Under those obligations, which are part of the Nuclear
Non-Proliferation Treaty, Iran is legally bound to declare all
nuclear material and activities and allow IAEA inspectors to verify
that none of it is being diverted from peaceful uses.
The draft resolution also finds that the IAEA’s “inability ... to
provide assurance that Iran’s nuclear program is exclusively
peaceful gives rise to questions that are within the competence of
the United Nations Security Council, as the organ bearing the main
responsibility for the maintenance of international peace and
security.”
The draft resolution made a direct reference to the U.S.-Iran talks,
stressing its “support for a diplomatic solution to the problems
posed by the Iranian nuclear program, including the talks between
the United States and Iran, leading to an agreement that addresses
all international concerns related to Iran’s nuclear activities,
encouraging all parties to constructively engage in diplomacy.”
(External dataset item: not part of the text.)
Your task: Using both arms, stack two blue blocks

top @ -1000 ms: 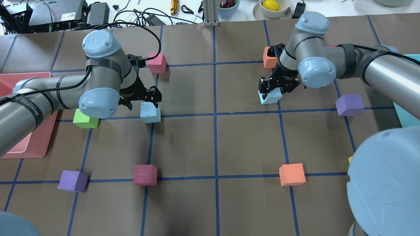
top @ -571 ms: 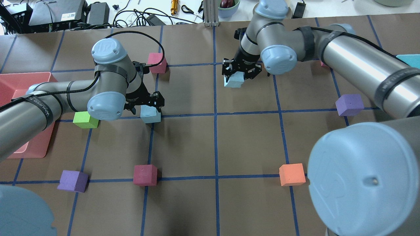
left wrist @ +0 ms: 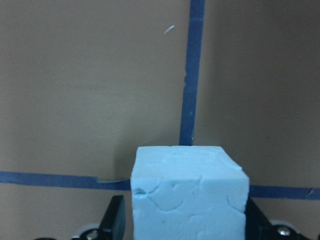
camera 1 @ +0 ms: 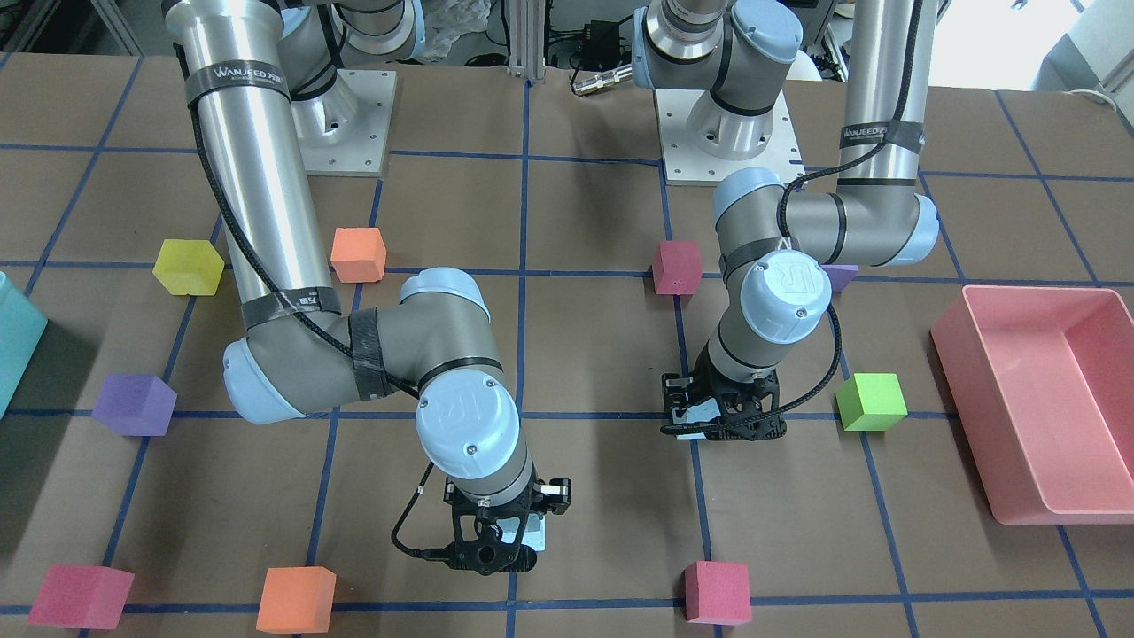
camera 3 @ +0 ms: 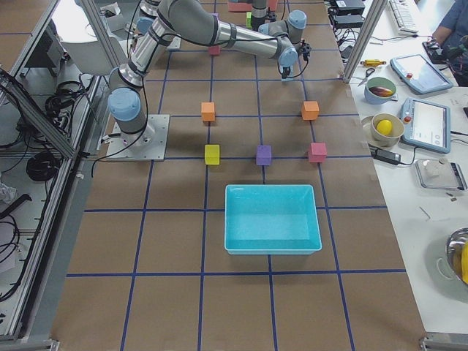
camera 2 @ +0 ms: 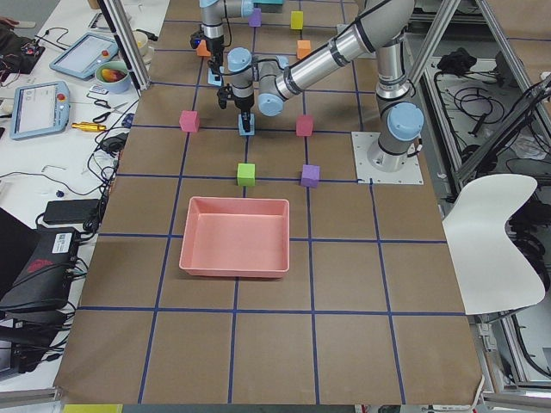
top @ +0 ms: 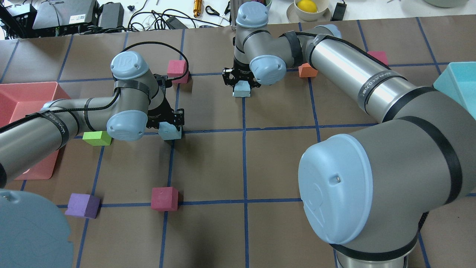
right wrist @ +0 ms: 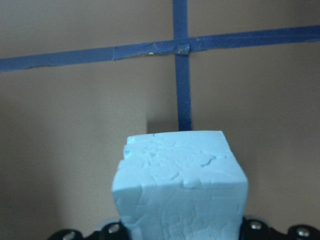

Still a chance for Iran to cooperate with IAEA
A senior Western diplomat last week described the resolution as a
“serious step,” but added that Western nations are “not closing the
door to diplomacy on this issue.” However, if Iran fails to
cooperate, an extraordinary IAEA board meeting will likely be held
in the summer, during which another resolution could get passed that
will refer the issue to the Security Council, the diplomat said on
condition of anonymity because he wasn’t authorized to discuss the
issue with the media.
The three European nations have repeatedly threatened in the past to
reinstate, or “snapback,” sanctions that have been lifted under the
original 2015 Iran nuclear deal if Iran does not provide
“technically credible” answers to the U.N. nuclear watchdog’s
questions.
The authority to reestablish those sanctions by the complaint of any
member of the original 2015 nuclear deal expires in October, putting
the West on a clock to exert pressure on Tehran over its program
before losing that power.
The resolution comes on heels of the IAEA’s so-called “comprehensive
report” that was circulated among member states last weekend. In the
report, the U.N. nuclear watchdog said that Iran’s cooperation with
the agency has “been less than satisfactory” when it comes to
uranium traces discovered by agency inspectors at several locations
in Iran.
One of the sites became known publicly in 2018, after Israeli Prime
Minister Benjamin Netanyahu revealed it at the United Nations and
called it a clandestine nuclear warehouse hidden at a rug-cleaning
plant. Iran denied this, but in 2019, IAEA inspectors detected the
presence of uranium traces there as well as at two other sites.